WHAT THE EXERCISE ASKS: The lines to be copied are those below that contain "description".

** Opening EXERCISE INPUTS block **

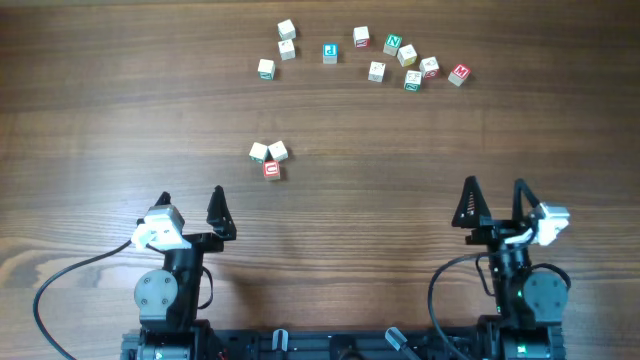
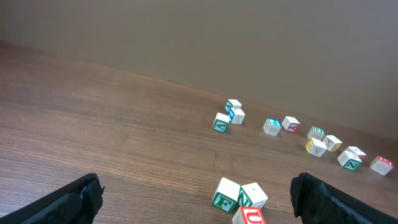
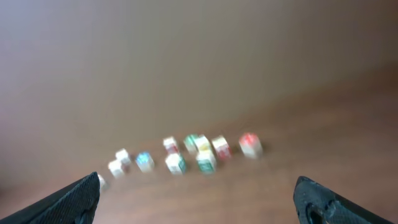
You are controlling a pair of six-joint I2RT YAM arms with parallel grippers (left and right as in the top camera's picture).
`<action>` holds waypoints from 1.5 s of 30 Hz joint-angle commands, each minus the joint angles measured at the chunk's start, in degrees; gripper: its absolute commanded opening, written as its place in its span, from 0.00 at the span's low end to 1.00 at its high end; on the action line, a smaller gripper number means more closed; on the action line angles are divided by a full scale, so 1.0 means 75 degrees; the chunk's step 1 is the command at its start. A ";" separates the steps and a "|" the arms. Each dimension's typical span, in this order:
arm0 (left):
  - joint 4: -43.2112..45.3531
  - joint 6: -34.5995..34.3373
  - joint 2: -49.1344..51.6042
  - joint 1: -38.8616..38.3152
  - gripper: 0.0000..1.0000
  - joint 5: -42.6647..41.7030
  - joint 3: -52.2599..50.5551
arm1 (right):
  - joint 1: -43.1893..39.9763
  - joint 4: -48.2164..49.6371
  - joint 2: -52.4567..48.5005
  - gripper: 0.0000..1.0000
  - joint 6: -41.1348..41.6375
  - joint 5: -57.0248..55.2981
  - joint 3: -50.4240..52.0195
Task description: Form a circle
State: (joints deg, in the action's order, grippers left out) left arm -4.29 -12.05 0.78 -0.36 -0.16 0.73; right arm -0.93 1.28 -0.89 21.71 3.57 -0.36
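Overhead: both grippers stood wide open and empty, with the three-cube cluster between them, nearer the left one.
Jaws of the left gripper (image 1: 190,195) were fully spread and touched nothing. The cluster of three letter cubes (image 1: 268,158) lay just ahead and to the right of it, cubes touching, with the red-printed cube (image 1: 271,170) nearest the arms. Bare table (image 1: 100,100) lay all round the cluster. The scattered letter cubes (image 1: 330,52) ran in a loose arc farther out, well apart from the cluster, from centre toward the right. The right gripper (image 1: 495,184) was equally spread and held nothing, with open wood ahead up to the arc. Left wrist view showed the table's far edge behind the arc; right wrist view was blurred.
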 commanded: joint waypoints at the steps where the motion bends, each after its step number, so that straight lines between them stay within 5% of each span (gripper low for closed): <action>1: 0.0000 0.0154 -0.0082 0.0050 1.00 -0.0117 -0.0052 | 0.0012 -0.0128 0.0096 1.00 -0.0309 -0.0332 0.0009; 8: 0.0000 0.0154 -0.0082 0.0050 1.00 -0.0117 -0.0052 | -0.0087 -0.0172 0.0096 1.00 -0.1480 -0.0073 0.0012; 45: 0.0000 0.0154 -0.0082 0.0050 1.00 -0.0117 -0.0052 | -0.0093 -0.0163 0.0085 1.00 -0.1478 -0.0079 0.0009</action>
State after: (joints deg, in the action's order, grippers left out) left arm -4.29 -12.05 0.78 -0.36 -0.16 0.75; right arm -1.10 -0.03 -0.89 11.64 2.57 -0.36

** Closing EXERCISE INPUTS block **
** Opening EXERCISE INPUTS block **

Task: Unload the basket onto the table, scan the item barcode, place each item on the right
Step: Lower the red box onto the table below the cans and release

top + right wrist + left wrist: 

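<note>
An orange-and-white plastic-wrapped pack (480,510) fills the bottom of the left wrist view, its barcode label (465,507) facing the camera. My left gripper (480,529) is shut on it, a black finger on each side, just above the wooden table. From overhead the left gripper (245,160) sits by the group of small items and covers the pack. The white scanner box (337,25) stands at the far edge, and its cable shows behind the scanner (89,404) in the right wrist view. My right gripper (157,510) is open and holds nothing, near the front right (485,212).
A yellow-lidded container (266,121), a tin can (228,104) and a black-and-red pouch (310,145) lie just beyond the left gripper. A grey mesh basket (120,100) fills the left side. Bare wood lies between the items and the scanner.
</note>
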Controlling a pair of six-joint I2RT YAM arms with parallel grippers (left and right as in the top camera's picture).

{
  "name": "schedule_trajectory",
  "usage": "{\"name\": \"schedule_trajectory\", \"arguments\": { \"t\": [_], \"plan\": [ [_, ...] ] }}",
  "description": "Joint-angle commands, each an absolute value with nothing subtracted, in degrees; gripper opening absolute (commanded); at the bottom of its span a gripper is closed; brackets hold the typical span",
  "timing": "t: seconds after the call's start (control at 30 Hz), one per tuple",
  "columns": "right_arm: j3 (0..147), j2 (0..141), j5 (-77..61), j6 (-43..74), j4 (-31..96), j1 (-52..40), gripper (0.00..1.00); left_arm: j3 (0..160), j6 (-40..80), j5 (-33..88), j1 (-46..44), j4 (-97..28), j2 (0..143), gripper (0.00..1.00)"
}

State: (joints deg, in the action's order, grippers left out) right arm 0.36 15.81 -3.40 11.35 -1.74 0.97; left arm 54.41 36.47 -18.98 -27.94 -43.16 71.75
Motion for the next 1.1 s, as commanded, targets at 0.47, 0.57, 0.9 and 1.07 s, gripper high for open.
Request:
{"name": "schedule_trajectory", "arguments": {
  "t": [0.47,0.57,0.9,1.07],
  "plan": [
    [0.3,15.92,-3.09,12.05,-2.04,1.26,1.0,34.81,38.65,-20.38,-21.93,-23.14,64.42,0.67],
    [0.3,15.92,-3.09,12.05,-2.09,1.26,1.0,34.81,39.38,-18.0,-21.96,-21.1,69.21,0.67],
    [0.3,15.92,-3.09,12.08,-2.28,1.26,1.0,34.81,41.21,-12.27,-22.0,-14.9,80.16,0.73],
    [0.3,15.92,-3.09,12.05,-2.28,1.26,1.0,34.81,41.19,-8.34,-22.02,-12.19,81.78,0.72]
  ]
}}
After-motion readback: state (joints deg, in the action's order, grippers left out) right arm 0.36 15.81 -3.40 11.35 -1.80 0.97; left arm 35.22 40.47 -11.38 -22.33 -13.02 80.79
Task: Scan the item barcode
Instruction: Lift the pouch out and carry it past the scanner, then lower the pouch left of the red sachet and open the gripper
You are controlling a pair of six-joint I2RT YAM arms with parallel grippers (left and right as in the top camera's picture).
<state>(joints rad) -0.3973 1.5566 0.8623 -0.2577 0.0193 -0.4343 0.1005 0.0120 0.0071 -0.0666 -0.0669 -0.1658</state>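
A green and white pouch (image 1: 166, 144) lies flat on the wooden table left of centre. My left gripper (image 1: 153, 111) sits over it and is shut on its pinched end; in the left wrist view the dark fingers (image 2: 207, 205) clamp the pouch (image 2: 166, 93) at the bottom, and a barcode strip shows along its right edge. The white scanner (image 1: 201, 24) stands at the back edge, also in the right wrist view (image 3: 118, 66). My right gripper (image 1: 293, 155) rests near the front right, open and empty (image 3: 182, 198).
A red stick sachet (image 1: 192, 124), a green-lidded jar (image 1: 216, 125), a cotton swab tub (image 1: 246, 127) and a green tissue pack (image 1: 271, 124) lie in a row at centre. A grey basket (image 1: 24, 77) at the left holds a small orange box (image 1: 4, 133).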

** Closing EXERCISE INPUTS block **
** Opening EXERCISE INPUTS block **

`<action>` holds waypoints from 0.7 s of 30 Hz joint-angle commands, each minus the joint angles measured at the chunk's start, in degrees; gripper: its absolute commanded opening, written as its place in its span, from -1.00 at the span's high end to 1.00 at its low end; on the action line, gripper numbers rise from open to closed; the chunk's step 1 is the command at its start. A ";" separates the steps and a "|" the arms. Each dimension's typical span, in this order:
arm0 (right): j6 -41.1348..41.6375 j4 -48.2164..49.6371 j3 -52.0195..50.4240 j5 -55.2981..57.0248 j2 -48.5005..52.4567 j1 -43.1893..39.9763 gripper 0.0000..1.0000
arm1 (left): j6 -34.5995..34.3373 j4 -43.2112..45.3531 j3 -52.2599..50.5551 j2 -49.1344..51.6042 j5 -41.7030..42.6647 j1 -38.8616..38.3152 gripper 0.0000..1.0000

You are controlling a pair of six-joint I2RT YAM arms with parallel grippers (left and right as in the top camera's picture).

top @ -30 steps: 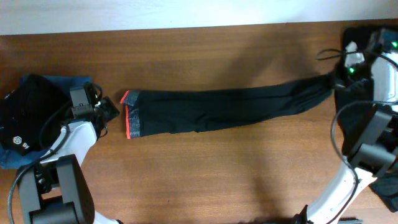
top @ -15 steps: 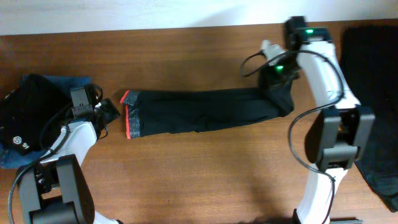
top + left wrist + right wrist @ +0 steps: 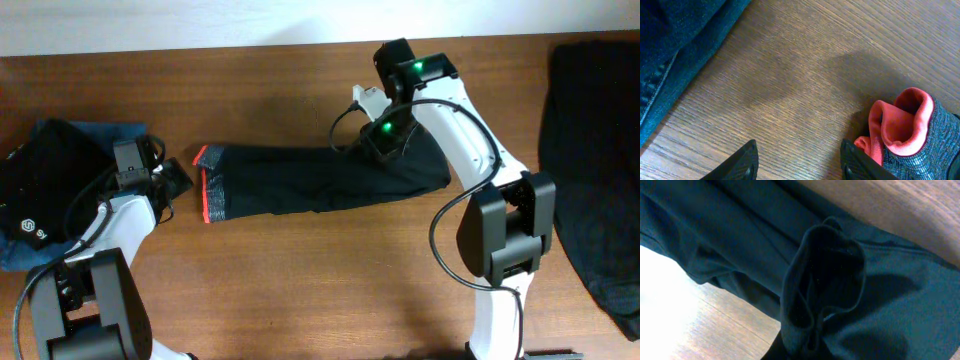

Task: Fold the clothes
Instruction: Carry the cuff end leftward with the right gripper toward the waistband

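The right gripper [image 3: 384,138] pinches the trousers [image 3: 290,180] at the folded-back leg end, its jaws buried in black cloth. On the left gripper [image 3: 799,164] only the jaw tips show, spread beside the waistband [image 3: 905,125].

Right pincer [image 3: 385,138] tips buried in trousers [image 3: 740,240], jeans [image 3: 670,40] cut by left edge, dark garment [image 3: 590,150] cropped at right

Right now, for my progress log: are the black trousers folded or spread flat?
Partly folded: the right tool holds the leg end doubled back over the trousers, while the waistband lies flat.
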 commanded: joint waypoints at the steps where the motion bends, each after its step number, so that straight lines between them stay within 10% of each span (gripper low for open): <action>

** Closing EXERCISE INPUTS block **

RESPONSE AREA:
Task description: Form a circle
  "description": "Joint-angle commands, each an absolute value with nothing subtracted, in degrees; gripper opening absolute (commanded); at the bottom of its span a gripper is closed; brackets hold the typical span",

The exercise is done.